The feast was wonderfully done by the cafeteria staff, and all the food was just delicious. Instead of the boar, for show there was an actual huge pink piggy-head, with the little tag in the ear, bought from a processing plant, and arrayed on an enormous salver, which was heralded by a flourish of trumpets and brought in on the shoulders of four servants. We were served a lovely Prime Rib, and salads and other accompaniments. Another flourish of trumpets after the table was cleared, and the servers brought in the bushel-sized flaming pudding, lofty and holly-decked, while smaller versions were placed on each table.
And all the while, the striking voices were singing the old songs and rounds and lays and melodies. Everyone was in court costume, and the music was magnificent, accompanied by members of the orchestra. And I would imagine that that was the first time most of the guests had ever heard the actual words to GREENSLEEVES, since we know it now mostly as What Child is This? I was also amazed to find some of the airs and words a bit familiar---they were nearly the same tunes of some of the old Hill Music, the melodies of my ancestors, but with a more elegant delivery than the old plaintive twang.
Down on the immense banquet floor with our tables were jugglers, jesters, magicians, fortune-tellers, minstrels and all sorts of other entertainers of the time frame.

We were still singing as we came out into the clear, frosty air, and on the bus all the way home.

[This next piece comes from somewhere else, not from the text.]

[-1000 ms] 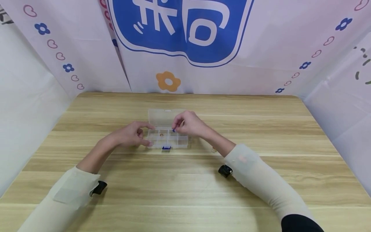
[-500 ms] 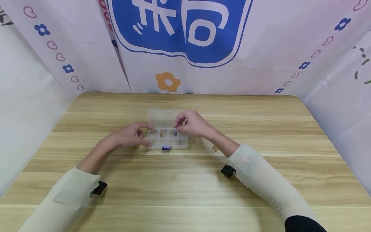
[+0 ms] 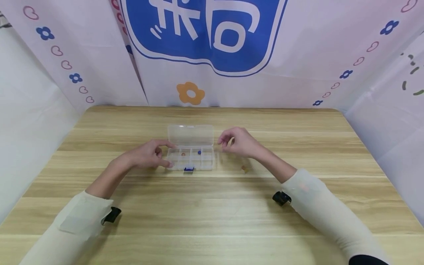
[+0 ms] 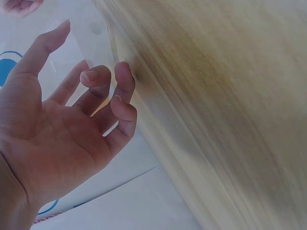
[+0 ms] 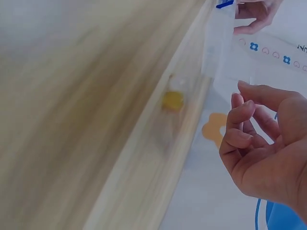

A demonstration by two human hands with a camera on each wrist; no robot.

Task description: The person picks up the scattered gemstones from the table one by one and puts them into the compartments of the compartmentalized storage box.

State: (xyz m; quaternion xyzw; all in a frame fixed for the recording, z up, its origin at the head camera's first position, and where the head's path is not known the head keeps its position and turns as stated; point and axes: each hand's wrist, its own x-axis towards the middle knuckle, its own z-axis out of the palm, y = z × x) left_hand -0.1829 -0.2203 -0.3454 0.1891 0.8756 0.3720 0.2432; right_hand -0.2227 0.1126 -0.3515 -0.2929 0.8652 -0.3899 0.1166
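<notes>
A clear plastic compartment box (image 3: 207,165) lies with its lid (image 3: 190,135) raised at the back and a blue latch (image 3: 189,169) at the front. My left hand (image 3: 145,154) holds the box's left end between thumb and forefinger, the other fingers curled beneath. In one back compartment is a small orange-red ring (image 3: 183,154); a small blue piece (image 3: 199,152) lies in another. My right hand (image 3: 241,142) hovers right of the box, thumb and forefinger close together with nothing visible in them. Below it on the table is a small yellow-and-clear item (image 5: 172,100), blurred in the right wrist view.
The wooden table (image 3: 212,213) ends at the back against a white printed cloth (image 3: 265,88) with an orange flower. White sheets (image 3: 29,106) hang at both sides. Black wrist cameras (image 3: 282,198) stick out from the sleeves.
My right hand let go of the blue piece in the box, then moved right, away from the box. The yellow-and-clear item shows fully now. My left hand stays at the box.
</notes>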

But alas, it’s one of the sad facts of life that schools are having to “make cuts,” and one of the first activities to fall was the Madrigal Feast. We were dismayed to hear that the funding was no longer available, and amidst the local mumbles and rumors of new fieldhouses and coaches' salaries, we have it on good authority that as a parting gesture on the night of the very last Feast, the serving staff put earbobs and lipstick on the pig.



3 comments:

  1. I hope everything is restored one day. I remember when my little girl waited every year to be old enough to go to camp like her brothers and sisters did..and when it came her time...suddenly that very year they said there was no more money and no more camp. It was over. I will never forget her little face. No tears..just resignation.
    She grew up and became a school teacher...and a good one. She knows how to roll with the punches...she was born with that ability.
    I sometimes wonder how it will all go for our schools..

    ReplyDelete
  2. Greensleeves. I just heard it as the background music on something my husband was watching on television this weekend. I am not a lover of television, but I often sit and read while he watches. I heard the tune, and I looked up to see what was showing, but I can't remember what it was. Such is my brain.